■ **Task brief**: Write out every line below that contains "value".

-=-=-

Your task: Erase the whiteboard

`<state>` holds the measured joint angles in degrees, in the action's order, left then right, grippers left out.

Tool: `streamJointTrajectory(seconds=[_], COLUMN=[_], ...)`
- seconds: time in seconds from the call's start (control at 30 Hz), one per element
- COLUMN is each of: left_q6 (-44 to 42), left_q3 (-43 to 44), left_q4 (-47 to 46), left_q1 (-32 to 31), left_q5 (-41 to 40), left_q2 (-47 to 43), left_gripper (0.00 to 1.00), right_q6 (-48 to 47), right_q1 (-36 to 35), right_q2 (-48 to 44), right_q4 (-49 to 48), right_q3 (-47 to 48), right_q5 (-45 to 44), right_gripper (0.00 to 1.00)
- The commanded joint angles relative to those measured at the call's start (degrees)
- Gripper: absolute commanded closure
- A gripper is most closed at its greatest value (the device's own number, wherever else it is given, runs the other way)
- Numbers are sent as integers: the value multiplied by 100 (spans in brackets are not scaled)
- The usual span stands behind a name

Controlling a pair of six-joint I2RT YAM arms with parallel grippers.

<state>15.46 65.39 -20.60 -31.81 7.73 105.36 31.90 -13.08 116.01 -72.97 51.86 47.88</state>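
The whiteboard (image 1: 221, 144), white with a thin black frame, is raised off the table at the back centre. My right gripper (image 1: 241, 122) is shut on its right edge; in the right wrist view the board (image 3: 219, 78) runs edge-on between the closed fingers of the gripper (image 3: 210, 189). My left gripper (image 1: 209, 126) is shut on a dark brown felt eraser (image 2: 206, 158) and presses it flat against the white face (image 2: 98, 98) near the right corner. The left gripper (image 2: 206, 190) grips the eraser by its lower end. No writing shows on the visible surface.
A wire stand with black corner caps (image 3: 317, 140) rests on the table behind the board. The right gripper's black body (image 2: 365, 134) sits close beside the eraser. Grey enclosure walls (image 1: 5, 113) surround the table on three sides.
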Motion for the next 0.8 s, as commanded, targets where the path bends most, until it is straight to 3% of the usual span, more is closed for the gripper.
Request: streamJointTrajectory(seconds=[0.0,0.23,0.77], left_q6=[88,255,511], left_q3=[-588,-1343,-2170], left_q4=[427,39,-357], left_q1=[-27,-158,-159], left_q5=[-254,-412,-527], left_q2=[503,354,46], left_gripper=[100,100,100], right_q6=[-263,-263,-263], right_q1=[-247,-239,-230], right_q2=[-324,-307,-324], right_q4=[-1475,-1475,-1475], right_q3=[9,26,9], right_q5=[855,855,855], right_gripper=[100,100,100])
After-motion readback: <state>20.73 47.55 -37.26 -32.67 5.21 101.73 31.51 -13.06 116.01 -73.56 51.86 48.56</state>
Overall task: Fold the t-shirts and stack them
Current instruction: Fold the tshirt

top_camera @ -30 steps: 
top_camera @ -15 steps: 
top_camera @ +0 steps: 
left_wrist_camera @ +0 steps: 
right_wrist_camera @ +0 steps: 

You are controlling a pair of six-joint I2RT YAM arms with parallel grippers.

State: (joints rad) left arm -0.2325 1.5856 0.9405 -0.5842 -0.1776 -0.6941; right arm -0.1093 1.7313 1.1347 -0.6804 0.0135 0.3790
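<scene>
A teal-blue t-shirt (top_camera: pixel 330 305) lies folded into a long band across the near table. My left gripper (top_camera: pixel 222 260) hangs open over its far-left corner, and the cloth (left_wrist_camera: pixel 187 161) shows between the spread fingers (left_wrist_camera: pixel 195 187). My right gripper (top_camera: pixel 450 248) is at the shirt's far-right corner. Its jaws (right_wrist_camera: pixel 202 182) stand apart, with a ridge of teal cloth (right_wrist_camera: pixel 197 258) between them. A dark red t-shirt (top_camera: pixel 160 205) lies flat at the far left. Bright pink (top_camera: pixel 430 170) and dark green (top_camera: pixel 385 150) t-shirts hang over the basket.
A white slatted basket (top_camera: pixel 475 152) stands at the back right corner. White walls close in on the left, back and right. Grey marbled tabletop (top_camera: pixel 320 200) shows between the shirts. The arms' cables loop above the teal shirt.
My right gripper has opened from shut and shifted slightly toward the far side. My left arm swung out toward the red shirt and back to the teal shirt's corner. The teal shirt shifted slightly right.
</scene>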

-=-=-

■ **Exercise response**:
- A gripper is most closed at its greatest value (the device's own number, wherever else it is given, runs the other way)
- Numbers are sent as integers: the value multiplied by 100 (spans in brackets are not scaled)

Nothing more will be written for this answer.